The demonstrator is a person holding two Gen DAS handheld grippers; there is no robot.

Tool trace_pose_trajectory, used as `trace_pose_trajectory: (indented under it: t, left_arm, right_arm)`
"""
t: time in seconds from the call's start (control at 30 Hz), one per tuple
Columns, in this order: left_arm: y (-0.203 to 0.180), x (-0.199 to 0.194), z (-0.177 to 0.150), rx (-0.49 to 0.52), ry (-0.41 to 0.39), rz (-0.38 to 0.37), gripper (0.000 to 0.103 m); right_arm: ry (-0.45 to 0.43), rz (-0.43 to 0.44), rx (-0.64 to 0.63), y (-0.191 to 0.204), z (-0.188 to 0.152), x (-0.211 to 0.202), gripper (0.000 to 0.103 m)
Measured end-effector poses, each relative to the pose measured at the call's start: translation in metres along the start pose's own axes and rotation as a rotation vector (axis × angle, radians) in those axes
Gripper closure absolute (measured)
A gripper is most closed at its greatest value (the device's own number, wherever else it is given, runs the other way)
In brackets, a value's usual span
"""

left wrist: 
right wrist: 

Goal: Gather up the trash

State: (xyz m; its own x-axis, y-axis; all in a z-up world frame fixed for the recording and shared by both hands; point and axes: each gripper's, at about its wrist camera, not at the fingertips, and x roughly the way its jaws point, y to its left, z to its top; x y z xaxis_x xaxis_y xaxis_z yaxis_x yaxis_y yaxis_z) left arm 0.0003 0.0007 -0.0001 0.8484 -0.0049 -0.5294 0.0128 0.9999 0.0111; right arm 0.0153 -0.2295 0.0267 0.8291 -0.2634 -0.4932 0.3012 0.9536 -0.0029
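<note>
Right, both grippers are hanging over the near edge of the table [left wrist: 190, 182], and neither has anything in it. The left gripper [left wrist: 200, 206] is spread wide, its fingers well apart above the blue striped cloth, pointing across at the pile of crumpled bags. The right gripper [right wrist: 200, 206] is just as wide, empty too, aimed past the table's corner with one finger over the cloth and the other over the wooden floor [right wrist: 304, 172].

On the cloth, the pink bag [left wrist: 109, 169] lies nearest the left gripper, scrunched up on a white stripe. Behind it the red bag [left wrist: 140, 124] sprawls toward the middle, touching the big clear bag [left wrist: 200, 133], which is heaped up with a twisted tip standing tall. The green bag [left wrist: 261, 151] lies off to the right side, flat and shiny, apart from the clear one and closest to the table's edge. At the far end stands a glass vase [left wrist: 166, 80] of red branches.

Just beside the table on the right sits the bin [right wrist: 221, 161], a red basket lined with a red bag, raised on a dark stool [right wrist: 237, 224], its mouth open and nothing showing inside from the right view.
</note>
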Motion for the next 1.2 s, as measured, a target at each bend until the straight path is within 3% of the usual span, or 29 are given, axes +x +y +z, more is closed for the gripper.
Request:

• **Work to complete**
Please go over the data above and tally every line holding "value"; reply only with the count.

• **Your response**
2